Another factor here is that Latine gets more acceptance from Latin people in the U.S. being that it’s origins stem from a credible place, Latin America, unlike LatinX where it’s pushed more by non-Hispanic people.

Having said that, in the U.S., Latine is still very much in its infancy and not adopted by everyone either. Critics of the word still say “we don’t need it” but at least many understand how it “could” work.

SO WHAT SHOULD I USE AS A BRAND / MARKETER?

Speaking directly to an individual of Latin descent, if you want to know what label you should use, the obvious suggestion is, ask them. Some will not care. Some might say LatinX. The majority will probably prefer to be called by their country of origin. The Latino/Hispanic community is so diverse and every individual (regardless of ethnicity) has their own right to identify with how they would like.
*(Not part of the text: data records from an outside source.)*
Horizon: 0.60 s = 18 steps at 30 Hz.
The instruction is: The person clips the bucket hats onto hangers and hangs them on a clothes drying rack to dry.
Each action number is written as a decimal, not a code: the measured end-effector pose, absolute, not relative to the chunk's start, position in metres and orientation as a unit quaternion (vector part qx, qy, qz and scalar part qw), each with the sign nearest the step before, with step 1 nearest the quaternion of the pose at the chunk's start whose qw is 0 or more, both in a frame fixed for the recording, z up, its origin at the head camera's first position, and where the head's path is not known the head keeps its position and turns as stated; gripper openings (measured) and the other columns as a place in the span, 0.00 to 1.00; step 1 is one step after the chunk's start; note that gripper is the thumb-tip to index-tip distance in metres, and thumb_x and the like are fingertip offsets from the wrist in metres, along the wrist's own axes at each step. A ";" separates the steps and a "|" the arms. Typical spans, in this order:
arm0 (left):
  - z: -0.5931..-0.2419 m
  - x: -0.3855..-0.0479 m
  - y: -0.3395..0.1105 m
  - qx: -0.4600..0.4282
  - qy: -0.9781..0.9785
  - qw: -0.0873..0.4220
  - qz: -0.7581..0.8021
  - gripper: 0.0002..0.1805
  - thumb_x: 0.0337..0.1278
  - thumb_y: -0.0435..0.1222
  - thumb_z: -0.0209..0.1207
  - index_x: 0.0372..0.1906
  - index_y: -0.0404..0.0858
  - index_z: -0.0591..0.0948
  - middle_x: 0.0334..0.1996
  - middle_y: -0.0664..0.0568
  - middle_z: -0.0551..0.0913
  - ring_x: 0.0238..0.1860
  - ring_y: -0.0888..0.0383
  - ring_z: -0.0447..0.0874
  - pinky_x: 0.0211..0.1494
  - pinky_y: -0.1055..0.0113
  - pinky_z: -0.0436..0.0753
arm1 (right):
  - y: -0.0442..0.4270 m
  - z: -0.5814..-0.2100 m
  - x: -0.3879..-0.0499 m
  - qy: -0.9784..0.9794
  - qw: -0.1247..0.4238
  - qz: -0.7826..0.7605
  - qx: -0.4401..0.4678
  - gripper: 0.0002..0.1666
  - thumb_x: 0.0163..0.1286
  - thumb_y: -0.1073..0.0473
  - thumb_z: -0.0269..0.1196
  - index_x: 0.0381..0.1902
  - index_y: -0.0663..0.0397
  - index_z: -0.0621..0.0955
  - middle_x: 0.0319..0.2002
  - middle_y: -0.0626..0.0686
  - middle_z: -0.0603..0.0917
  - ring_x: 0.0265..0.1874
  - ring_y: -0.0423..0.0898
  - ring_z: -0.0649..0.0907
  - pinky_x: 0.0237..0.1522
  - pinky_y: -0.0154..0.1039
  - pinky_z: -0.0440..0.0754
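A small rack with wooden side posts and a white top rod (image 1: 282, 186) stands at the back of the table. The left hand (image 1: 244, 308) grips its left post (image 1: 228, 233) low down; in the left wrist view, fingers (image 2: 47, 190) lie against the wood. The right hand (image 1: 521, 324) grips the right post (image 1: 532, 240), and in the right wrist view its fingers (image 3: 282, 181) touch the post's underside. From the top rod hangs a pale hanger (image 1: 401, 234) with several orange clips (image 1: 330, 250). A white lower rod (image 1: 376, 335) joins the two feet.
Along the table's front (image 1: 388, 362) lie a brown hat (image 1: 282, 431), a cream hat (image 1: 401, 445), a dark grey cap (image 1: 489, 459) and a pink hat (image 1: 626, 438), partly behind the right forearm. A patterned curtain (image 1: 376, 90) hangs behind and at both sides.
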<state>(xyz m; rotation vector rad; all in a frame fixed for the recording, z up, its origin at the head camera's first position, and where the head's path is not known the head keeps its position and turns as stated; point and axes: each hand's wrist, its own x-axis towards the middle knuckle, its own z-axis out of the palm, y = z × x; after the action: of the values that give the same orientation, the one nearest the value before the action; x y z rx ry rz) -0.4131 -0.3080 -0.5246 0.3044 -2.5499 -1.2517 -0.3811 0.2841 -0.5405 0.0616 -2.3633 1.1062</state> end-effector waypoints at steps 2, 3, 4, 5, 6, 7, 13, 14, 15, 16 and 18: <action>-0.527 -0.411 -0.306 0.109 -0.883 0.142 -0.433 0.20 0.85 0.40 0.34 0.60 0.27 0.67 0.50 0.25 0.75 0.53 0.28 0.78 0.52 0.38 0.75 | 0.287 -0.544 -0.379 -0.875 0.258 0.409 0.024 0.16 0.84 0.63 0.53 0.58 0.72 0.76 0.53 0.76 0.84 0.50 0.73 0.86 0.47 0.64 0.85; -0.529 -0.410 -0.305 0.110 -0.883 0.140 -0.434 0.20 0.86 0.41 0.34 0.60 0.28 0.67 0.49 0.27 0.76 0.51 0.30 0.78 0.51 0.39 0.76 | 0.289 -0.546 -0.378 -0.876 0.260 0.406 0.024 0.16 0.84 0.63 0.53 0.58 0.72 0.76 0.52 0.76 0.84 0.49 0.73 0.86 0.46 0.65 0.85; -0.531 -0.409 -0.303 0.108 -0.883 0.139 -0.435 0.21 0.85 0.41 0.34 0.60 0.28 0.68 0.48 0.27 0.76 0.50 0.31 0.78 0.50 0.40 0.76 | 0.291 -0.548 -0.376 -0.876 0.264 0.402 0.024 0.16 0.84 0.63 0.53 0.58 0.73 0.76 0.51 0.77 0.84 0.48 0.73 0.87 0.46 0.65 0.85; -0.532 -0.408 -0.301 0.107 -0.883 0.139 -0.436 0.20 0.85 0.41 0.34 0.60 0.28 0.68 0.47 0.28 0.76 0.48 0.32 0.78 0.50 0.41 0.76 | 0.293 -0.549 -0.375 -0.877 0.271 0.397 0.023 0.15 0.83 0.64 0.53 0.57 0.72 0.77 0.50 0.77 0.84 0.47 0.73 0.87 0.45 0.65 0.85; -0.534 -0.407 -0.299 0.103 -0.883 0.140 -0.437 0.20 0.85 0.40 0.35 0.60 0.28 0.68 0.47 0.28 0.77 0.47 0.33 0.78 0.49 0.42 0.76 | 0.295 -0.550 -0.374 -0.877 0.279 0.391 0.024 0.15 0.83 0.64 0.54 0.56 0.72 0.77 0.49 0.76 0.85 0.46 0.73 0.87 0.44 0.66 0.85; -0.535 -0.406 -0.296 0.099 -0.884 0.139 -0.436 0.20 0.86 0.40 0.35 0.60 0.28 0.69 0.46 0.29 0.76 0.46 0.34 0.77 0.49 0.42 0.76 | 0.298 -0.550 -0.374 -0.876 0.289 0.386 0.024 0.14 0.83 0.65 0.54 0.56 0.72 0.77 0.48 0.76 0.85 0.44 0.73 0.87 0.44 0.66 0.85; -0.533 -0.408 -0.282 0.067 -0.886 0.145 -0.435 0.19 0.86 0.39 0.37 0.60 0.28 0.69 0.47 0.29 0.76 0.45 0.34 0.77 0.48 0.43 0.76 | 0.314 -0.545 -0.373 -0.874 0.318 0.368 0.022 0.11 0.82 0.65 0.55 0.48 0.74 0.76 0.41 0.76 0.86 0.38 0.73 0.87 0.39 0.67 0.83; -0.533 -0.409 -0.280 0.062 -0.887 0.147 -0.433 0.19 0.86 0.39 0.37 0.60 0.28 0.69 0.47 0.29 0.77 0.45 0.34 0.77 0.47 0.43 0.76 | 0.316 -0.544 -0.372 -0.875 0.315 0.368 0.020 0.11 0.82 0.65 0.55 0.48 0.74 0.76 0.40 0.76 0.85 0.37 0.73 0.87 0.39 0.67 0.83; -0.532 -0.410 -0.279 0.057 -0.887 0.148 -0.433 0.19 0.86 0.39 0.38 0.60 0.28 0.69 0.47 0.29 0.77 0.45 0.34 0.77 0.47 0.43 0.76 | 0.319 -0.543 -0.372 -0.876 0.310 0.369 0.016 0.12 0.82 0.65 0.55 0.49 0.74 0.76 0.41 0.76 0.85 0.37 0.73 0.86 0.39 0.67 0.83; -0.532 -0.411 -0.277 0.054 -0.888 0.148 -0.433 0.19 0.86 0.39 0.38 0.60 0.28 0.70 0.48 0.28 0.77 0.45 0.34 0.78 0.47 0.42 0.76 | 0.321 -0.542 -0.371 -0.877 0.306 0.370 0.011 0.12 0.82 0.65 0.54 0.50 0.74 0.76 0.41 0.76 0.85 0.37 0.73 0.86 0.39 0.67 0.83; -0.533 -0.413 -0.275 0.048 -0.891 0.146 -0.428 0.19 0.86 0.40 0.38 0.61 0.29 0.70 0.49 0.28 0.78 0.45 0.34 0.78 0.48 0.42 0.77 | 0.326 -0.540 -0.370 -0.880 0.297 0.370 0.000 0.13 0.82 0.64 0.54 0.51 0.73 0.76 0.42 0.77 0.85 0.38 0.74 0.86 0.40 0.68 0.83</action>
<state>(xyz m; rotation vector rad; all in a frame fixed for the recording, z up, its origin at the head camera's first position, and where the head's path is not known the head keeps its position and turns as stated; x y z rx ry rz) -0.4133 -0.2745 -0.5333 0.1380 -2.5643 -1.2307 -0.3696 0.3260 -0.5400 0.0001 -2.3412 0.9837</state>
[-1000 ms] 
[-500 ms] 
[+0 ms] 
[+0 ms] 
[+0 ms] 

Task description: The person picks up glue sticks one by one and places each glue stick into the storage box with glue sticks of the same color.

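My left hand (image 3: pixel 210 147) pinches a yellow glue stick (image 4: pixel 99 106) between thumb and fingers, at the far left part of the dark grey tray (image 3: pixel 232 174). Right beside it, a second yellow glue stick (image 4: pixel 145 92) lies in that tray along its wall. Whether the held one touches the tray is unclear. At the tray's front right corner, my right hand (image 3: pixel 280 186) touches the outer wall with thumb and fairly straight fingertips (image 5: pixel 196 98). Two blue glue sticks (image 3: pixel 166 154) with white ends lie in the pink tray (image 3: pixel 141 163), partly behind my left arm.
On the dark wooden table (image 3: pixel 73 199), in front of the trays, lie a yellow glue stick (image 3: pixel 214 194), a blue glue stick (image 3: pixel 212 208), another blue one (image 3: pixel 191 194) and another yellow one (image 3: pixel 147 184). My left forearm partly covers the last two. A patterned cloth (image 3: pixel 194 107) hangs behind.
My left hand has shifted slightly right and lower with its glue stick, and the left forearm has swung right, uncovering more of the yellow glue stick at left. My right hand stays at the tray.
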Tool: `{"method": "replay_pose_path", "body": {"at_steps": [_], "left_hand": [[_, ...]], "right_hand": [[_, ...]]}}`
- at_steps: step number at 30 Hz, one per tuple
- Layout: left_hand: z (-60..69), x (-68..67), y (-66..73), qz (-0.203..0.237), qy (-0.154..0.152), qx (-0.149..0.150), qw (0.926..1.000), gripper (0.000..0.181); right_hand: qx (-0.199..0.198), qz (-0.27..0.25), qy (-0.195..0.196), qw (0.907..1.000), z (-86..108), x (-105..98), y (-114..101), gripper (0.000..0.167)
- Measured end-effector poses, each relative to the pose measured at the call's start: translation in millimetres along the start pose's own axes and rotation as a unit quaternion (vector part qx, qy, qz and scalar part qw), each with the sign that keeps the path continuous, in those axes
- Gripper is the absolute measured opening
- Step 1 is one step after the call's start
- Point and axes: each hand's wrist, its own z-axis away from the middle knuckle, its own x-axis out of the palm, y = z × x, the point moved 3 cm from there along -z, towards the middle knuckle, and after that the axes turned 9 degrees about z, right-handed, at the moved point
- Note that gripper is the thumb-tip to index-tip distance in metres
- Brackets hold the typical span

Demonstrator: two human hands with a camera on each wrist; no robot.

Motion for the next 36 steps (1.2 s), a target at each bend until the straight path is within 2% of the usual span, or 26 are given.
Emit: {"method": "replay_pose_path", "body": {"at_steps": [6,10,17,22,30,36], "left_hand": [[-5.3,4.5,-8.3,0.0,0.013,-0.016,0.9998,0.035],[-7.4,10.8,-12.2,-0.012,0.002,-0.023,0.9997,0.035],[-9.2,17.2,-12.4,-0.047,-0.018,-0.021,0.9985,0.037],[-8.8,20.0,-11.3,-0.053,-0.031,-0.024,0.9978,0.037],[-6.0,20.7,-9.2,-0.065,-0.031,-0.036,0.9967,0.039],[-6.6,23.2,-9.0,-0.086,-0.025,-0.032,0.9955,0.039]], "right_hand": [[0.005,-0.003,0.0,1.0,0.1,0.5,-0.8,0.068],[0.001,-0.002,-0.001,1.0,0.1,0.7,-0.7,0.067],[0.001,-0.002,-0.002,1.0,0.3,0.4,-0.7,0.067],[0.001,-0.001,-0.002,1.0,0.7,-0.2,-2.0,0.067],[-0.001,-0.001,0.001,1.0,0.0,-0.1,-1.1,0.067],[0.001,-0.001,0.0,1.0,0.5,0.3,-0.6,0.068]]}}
When it comes to labeling this audience at large, this get’s tricky.You have to consider how you will be using it. Who is your target (outside of just Latino/Hispanic)? Is this for a social media post? Internal company correspondence? A spot on digital radio? While, no term will ever satisfy every single person, here is some guidance:

Pair Hispanic with LatinX 

If you insist on using LatinX and especially if your brand targets U.S. born, young Millennials and Centennials, LatinX could be appropriate to use given that this audience is more accepting of the degendering of words. Nonetheless, pair with the word Hispanic (e.i., Hispanic/LatinX) so that you avoid confusion or better yet, offending anyone in your audience.

Of course, if your core target is LGBTQ+, then it is fair to use LatinX on its own but caution that according to data, even this audience prefers Hispanic over LatinX.

Hispanic or Latino 

Using these two interchangeably still work. Data shows that the most preferred label among the audience is still the old word “Hispanic.” It could be that this word has been around so long and expanded generations that it’s most commonly understood. Hispanic also leaves no room for critics to say it’s not gender neutral so this may be the safest bet.

Hispanic does get some push back due to it being more about its ties to Spain and leaving out the connections to indigenous people in Latin America. This was also a word created by the U.S. Government which can be off putting to activists. Generally speaking though, the majority is not offended.

You might also find it surprising to know that Latino actually is gender neutral. In Spanish when you use Latino, it can include anyone. So Latino would also be a pretty safe bet and it’s more inclusive of our “brown” audiences in Latin America.

Just plain, Latin

If you are a brand/marketer that does get pushed back on Hispanic or Latino or still not comfortable using it due to concerns from the non-binary community, plain old “Latin” is a pretty safe solution for you. Latin is an abbreviation for “Latin American,” or “Latinoamericano” and includes anyone of Latin American descent.

A lot of critics of LatinX feel that this was always the solution. You are also not likely to get any pushback on this word.

Example: “This year, are team reaching out to our Latin owned businesses” 

Taking a leap with Latine

For the ultra progressive brands, who engage with more younger audiences, you may first want to have internal organizational conversations about the word “Latine.” It is still new for many in the Latino/Hispanic community so ask what people think. Inquire if this could be a good solution.

If you are a Hispanic brand (e.i., Jarritos, Goya, Tajin, etc), you have the credibility to be able to test the waters a little more. Maybe use in a few social media posts.

 

Time will tell if the term fully catches on. “LatinX” is however, helping the community have important conversations about the culture. With such a large, diverse group of people being lumped together, the best label to use is best to be decided and pushed by people in the community. Not white, corporate America.

Simply put, ‘LatinX’ does not = “You get me.”

The most important thing for brands and marketers is to truly understand your Latino/Hispanic audience. As a brand, reach out to them. Talk to them. A better start would be to be inclusive of other sometimes forgotten segments like the Spanish speakers, the Indigenous and Afro-Latins. Most important, help uplift and empower them. That’s how to really build a relationship with this audience.